**WHAT IS NEEDED**
Would you please retype, exactly, the lines of the listing below between the line with "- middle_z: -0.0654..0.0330" and the line with "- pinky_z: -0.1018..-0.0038", inclusive?

*** DATA PROVIDED ***

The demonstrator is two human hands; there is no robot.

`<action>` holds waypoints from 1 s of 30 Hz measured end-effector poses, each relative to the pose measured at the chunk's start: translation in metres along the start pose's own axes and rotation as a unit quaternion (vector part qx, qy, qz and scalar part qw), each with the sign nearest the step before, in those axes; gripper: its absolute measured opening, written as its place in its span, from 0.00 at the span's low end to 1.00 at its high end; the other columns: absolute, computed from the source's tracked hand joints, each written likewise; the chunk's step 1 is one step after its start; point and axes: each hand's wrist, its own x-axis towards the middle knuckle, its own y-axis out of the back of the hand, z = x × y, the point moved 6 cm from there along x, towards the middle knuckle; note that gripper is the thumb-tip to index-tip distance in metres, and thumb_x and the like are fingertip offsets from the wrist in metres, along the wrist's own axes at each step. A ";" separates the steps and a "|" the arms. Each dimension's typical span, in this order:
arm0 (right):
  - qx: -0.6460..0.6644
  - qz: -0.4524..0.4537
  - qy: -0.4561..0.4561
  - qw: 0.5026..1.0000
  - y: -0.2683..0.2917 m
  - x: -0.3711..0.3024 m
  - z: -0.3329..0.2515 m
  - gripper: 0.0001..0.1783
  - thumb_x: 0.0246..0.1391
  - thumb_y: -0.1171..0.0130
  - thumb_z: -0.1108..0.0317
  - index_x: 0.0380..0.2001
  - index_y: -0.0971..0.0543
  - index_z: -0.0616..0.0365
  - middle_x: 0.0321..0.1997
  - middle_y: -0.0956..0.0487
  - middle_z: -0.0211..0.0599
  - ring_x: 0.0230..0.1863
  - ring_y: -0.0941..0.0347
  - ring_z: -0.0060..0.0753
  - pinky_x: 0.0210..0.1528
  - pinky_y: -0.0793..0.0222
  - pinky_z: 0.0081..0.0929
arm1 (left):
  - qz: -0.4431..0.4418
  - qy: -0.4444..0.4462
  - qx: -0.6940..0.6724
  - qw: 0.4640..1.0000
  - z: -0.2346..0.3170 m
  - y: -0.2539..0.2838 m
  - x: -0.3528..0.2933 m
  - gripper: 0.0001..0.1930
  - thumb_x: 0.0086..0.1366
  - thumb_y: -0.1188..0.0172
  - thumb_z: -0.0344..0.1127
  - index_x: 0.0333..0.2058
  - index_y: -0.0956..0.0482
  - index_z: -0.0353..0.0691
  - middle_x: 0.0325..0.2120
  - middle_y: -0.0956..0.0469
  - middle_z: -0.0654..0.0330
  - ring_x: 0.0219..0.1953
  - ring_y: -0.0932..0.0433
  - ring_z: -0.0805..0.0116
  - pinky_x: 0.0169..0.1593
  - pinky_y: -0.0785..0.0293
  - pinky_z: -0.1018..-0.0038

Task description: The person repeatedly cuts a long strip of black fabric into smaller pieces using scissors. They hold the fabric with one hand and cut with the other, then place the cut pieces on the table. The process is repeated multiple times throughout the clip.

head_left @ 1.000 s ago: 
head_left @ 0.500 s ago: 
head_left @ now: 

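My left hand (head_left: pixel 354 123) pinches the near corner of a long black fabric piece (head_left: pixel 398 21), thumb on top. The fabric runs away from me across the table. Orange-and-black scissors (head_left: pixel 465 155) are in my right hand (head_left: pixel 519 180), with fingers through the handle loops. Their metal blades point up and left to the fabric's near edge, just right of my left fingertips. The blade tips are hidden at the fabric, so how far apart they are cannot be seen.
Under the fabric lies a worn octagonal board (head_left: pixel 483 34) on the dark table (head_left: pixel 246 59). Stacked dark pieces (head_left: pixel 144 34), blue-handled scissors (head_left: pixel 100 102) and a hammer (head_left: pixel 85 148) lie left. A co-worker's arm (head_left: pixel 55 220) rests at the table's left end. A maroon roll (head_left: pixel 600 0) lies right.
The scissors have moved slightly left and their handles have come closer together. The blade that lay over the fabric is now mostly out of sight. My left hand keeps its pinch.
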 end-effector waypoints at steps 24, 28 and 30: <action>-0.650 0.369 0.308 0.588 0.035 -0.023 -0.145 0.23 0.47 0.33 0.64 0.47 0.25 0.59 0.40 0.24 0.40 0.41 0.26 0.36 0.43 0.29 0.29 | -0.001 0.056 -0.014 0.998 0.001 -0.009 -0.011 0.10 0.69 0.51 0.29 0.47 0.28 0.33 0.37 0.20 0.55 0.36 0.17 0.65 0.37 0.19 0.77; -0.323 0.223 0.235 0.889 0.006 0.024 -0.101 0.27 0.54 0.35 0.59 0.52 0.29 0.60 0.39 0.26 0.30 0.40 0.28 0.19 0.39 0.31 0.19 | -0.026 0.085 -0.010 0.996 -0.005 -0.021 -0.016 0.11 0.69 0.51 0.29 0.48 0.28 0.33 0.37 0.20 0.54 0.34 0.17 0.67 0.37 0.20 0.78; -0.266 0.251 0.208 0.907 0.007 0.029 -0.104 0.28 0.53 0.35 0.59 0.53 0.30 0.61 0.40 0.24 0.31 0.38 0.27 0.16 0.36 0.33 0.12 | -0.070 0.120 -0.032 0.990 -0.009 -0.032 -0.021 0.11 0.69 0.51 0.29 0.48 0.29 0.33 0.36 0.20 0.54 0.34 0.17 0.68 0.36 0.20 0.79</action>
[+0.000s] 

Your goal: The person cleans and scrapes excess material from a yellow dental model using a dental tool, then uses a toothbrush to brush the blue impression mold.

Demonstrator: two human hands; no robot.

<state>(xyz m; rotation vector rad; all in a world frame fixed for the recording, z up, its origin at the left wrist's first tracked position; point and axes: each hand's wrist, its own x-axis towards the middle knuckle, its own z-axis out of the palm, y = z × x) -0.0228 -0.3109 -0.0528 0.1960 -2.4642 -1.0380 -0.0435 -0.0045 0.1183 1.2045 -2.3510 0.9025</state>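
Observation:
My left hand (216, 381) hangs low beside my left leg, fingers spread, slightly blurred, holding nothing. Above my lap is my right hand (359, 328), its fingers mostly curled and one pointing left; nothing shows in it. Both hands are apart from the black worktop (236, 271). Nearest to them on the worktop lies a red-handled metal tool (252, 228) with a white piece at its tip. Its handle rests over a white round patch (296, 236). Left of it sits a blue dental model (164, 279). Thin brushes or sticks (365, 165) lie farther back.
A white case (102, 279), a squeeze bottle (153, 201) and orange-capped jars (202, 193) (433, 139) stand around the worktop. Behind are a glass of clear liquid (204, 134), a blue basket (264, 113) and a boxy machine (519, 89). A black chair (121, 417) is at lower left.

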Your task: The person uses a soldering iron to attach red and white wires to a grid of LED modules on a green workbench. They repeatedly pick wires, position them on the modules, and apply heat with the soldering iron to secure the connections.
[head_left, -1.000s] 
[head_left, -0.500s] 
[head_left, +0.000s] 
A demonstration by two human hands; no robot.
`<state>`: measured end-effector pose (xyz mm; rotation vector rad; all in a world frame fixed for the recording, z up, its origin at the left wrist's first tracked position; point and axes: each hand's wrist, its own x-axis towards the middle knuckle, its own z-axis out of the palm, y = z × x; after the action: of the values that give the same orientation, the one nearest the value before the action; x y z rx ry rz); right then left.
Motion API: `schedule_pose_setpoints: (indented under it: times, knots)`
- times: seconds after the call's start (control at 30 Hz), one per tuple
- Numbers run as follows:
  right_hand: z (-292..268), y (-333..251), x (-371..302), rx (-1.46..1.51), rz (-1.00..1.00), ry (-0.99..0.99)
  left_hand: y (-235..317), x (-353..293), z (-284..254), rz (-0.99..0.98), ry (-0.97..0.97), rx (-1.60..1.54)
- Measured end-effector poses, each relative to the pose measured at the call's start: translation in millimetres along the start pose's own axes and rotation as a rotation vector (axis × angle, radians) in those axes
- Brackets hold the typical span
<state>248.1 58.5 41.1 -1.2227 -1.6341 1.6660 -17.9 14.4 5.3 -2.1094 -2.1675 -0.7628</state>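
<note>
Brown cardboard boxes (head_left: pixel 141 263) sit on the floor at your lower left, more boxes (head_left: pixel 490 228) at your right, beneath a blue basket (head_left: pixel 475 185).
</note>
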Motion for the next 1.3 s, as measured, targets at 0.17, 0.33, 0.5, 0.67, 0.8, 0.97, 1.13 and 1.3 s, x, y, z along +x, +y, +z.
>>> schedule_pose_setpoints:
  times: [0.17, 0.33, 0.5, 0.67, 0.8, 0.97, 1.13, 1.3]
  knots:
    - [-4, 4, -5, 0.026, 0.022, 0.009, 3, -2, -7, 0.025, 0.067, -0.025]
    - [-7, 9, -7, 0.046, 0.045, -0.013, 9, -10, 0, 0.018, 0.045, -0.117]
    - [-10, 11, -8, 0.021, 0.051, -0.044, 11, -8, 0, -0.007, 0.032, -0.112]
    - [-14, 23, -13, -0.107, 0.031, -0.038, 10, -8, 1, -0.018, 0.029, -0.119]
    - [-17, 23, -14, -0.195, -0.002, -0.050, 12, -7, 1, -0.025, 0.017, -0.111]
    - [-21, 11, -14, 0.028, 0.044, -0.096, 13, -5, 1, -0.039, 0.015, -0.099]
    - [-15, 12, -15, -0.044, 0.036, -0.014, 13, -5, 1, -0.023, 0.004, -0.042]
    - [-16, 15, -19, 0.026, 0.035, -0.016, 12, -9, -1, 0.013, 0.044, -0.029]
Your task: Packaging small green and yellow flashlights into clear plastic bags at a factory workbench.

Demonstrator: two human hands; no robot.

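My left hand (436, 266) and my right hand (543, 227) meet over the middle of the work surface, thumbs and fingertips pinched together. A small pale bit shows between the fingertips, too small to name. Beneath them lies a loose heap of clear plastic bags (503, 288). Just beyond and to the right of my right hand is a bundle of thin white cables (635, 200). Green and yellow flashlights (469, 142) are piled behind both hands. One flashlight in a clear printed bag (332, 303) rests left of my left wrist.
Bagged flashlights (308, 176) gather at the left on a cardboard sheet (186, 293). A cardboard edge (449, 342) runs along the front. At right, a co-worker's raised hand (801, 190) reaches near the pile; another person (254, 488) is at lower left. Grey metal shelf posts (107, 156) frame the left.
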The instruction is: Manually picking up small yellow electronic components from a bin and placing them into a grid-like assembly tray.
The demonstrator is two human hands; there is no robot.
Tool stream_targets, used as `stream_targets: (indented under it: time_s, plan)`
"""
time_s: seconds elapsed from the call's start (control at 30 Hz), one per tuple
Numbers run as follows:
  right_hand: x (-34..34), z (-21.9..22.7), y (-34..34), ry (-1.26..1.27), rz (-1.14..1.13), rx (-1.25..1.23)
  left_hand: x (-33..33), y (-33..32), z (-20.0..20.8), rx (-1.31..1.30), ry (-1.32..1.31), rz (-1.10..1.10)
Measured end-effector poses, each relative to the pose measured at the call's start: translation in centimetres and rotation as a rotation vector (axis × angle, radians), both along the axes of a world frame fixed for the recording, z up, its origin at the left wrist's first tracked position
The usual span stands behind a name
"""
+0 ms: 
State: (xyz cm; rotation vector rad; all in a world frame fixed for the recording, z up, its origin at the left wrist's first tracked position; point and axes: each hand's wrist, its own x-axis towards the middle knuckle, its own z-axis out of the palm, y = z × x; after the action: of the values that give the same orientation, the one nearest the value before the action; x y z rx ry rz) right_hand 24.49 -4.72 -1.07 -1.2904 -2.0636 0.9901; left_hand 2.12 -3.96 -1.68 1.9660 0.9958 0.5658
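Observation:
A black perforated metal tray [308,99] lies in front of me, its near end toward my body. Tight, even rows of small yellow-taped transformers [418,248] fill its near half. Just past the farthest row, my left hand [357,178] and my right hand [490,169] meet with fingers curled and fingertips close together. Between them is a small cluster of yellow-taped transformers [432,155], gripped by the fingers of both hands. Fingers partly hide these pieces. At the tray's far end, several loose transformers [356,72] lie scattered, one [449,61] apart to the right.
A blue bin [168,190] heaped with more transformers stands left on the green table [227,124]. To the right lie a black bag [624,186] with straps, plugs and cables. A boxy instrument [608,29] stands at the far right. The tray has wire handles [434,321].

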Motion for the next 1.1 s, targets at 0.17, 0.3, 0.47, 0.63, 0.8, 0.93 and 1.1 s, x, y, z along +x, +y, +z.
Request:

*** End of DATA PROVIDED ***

**OUTPUT FOR THIS EXERCISE**
  - middle_z: -0.0654..0.0330
  - ring_x: 0.0219..0.1953
  - ring_y: -0.0932..0.0433
  - ring_z: -0.0805..0.0116
  - pinky_x: 0.0169..0.1593
  - pinky_y: -0.0785..0.0293
  - pinky_z: -0.1018..-0.0038

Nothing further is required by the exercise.